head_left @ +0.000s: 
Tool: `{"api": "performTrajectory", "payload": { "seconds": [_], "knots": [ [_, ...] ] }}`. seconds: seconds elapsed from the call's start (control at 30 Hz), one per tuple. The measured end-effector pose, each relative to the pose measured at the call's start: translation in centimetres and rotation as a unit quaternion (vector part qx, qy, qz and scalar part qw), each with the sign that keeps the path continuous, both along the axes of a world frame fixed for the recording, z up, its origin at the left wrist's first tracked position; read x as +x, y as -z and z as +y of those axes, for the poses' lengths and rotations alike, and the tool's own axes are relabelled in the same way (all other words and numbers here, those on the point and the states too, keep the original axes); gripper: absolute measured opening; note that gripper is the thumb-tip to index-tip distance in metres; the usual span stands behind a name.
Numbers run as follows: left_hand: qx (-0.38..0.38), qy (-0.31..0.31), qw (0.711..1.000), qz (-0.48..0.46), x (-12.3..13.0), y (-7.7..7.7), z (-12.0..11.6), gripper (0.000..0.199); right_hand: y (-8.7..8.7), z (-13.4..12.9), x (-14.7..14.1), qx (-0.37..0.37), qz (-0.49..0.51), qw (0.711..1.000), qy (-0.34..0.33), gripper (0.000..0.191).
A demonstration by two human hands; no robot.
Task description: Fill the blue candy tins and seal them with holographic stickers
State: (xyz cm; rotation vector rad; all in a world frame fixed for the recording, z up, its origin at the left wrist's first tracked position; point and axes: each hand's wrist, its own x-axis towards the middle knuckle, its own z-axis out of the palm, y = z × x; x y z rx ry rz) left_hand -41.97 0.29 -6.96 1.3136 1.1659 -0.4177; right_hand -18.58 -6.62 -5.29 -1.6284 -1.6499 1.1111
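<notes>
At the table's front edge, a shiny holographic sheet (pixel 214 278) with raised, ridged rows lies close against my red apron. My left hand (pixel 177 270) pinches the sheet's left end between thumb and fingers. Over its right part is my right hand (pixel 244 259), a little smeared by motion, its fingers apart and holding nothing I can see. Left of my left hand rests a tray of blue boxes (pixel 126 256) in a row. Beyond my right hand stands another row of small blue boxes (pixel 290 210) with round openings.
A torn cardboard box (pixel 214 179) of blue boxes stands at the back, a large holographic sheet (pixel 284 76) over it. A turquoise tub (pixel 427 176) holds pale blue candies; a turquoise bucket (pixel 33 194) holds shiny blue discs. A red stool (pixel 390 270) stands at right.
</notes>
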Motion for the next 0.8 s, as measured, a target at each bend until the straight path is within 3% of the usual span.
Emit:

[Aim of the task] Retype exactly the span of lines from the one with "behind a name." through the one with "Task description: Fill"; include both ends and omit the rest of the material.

[Response to the task]
Tool: `{"api": "performTrajectory", "payload": { "seconds": [_], "knots": [ [_, ...] ] }}`. seconds: seconds elapsed from the call's start (control at 30 Hz), one per tuple. The measured end-effector pose, each relative to the pose measured at the call's start: translation in centimetres and rotation as a unit quaternion (vector part qx, qy, qz and scalar part qw), each with the sign that keeps the path continuous, both along the axes of a world frame fixed for the recording, z up, its origin at the left wrist's first tracked position; read x as +x, y as -z and z as +y of those axes, for the poses' lengths and rotations alike, and the tool's own axes are relabelled in the same way (all other words and numbers here, those on the point and the states too, keep the original axes); gripper: absolute measured opening; note that gripper is the thumb-tip to index-tip distance in metres; the usual span stands behind a name.
Numbers run as follows: left_hand: qx (-0.38..0.38), qy (-0.31..0.31), qw (0.711..1.000), qz (-0.48..0.46), x (-12.3..13.0), y (-7.7..7.7), z (-12.0..11.6), gripper (0.000..0.199); right_hand: y (-8.7..8.7), z (-13.4..12.9), x (-14.7..14.1), qx (-0.37..0.37), qz (-0.49..0.51), qw (0.711..1.000), qy (-0.34..0.33), gripper (0.000..0.191).
A demonstration by two human hands; no robot.
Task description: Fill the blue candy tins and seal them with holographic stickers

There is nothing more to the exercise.